With a foundation in civil and environmental engineering methods, the Center adds expertise from multiple engineering disciplines, public policy, social and decision sciences, and other fields with a goal of changing the way we think about infrastructure.

“We feel that understanding climate change adaptation for infrastructure will be essential for civil and environmental engineers, whether they are just starting out or already leaders in the field,” says Costantine Samaras.

Mechanical Engineering

Associate Professor Steve Collins of MechE and his collaborator Greg Sawicki at North Carolina State University have developed a lightweight, unpowered, wearable exoskeleton device called the Walking Assist Clutch to reduce the energy cost of human walking. This wearable boot-like apparatus, when attached to the foot and ankle, reduces the energy expended in walking by around 7% by using a spring that acts like the Achilles’ tendon and a clutch that mimics the calf muscles.

While 7% may seem like a small reduction in energy, the added support will benefit many populations—particularly those recovering from injuries or whose professions require much standing or walking.

“Think of nurses, emergency response workers, soldiers, or the millions of other people who walk many hours a day,” says Collins. “7% would make a difference to them.”

Electrical and Computer Engineering

Marios Savvides, research professor of ECE and director of the CyLab Biometrics Center, is developing a long-range iris enrollment and recognition system. This “iris scanner” system is able to acquire images of eyes from a range of up to 12 meters, with image quality comparable to shorter range systems that are already being deployed.

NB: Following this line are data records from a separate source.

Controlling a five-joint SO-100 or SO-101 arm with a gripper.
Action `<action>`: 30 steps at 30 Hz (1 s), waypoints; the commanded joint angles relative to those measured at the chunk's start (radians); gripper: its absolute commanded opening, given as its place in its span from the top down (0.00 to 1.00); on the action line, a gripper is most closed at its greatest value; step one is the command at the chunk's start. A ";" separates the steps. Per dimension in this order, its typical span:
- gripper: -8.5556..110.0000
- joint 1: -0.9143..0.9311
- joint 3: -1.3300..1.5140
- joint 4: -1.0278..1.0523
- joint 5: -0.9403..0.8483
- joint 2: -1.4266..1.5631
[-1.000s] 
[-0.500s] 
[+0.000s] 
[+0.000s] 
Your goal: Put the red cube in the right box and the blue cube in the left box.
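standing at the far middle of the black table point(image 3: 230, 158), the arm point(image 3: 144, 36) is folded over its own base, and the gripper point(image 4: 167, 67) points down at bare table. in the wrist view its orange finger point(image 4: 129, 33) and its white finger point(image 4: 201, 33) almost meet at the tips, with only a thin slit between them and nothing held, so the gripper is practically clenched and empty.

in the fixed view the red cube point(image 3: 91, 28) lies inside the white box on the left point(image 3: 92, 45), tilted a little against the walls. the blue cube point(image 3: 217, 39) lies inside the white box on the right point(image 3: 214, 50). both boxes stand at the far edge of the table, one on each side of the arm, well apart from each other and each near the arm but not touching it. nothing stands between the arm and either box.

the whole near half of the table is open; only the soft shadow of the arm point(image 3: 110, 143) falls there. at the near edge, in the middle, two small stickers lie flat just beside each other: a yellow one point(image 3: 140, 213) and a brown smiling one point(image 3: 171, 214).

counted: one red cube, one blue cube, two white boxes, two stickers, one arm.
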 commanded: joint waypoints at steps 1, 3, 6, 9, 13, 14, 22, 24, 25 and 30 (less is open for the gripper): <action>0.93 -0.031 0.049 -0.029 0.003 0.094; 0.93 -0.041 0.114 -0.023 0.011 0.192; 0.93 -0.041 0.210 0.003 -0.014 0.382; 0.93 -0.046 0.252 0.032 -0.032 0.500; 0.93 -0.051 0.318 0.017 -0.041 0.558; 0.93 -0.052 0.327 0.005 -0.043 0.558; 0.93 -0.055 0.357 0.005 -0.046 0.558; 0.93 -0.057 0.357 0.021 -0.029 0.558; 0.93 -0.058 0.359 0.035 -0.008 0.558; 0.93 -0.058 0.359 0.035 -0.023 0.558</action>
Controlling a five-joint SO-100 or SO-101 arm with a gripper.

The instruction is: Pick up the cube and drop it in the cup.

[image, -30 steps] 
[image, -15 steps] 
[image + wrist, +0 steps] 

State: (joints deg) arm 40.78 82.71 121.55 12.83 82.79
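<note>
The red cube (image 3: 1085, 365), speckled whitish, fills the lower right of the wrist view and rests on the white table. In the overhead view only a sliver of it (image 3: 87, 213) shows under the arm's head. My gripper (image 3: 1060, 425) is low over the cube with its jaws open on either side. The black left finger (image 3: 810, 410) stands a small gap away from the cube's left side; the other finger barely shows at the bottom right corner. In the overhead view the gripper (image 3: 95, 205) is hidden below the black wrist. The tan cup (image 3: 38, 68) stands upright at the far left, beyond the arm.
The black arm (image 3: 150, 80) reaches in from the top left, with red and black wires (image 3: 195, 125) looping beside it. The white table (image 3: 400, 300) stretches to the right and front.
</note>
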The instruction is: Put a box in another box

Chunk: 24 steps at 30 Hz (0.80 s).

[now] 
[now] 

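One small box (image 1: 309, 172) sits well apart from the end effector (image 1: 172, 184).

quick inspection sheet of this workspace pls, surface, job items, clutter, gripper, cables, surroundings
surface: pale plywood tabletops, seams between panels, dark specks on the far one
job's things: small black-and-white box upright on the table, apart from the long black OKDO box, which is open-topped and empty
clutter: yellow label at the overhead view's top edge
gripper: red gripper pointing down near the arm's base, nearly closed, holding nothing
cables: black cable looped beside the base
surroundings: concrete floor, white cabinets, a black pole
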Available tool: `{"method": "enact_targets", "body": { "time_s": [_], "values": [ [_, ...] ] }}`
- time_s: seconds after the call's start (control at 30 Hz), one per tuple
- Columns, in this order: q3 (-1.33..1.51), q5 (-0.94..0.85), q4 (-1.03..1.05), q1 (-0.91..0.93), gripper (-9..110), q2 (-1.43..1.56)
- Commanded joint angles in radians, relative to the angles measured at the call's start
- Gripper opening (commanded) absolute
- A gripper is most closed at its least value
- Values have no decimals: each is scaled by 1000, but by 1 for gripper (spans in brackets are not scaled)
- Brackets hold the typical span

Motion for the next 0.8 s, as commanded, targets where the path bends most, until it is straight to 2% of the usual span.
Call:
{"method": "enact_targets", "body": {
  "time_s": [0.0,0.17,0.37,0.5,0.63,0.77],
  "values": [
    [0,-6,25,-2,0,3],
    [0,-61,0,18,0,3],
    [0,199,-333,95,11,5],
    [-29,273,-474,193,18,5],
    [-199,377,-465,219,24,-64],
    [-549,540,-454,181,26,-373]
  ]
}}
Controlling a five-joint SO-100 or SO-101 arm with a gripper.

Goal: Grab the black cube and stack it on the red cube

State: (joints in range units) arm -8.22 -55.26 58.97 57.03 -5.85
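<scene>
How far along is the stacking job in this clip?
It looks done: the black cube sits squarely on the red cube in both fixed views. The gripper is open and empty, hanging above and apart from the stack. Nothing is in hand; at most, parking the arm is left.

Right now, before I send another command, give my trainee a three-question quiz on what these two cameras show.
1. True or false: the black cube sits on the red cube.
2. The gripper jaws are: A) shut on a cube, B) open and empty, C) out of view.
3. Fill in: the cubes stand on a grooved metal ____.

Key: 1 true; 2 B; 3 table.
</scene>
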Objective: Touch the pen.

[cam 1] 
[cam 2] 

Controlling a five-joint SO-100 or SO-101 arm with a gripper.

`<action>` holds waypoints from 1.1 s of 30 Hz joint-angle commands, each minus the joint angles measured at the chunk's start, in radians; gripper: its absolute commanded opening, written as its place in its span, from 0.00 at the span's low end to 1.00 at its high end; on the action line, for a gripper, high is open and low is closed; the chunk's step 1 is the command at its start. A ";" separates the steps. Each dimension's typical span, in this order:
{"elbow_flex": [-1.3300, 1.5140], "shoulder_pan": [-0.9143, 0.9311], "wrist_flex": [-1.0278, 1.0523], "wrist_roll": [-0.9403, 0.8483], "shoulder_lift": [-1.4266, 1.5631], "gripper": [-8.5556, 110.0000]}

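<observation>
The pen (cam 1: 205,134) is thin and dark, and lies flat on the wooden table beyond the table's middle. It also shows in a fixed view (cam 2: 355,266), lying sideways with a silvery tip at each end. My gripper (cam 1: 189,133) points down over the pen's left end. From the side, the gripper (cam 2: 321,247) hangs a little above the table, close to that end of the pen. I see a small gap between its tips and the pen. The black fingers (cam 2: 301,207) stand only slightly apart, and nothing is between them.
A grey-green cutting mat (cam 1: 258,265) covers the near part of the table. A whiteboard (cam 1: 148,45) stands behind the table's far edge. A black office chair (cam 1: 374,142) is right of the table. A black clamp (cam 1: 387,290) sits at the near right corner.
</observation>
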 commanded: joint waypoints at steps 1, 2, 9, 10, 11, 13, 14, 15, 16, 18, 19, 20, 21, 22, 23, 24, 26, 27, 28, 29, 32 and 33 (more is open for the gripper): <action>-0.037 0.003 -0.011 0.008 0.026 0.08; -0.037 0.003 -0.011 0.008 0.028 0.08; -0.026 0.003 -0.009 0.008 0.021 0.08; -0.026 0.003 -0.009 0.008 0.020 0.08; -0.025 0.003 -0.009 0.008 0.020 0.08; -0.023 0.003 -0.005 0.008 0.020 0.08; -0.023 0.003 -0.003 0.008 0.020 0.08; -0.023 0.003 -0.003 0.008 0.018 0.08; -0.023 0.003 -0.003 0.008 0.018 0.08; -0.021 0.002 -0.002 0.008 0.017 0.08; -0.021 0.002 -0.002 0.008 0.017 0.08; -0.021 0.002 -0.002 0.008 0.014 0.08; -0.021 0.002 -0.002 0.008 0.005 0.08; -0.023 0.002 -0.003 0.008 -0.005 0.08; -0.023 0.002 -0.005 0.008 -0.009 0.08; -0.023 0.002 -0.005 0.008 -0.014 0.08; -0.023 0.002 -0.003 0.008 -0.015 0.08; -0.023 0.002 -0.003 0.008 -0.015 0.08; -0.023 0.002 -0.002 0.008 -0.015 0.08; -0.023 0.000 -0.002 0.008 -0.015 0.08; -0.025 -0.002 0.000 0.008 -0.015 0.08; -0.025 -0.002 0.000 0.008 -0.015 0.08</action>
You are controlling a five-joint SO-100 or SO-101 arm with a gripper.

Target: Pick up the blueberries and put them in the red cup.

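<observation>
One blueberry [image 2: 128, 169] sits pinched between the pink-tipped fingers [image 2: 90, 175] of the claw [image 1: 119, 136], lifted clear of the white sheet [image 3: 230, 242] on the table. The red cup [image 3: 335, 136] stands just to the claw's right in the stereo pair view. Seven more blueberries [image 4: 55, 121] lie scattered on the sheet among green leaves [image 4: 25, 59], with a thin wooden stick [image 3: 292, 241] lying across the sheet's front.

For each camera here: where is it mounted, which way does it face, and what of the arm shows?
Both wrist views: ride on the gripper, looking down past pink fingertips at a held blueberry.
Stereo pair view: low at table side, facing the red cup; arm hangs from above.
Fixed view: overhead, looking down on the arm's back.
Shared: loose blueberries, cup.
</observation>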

Innovative devices and technologies capable of analyzing such traits as retinas, irises, voice patterns, facial features, and hand measurements are already being used for biometric authentication across a wide array of areas including corporate and public security systems, military surveillance, counter-terrorism initiatives and point of sale applications. But Savvides’ long-range acquisition capability, in conjunction with the iris segmentation and matching techniques developed within the Center, pushes the boundaries of existing iris recognition systems.

Such marked improvement of this technology will have many applications for the future, such as prevention of human trafficking, reduction of traffic violence and increase in biometric password security.

Engineering and Public Policy

Associate Department Head and Professor Scott Matthews and Assistant Teaching Professor Deanna Matthews have received a grant from the National Institute of Standards and Technology (NIST) to develop online and traditional course materials related to environmental performance standards, with a specific focus on ISO 14040. This is a life cycle assessment standard designed to highlight the environmental impact of a product throughout its lifespan and areas for improvement in its production and use.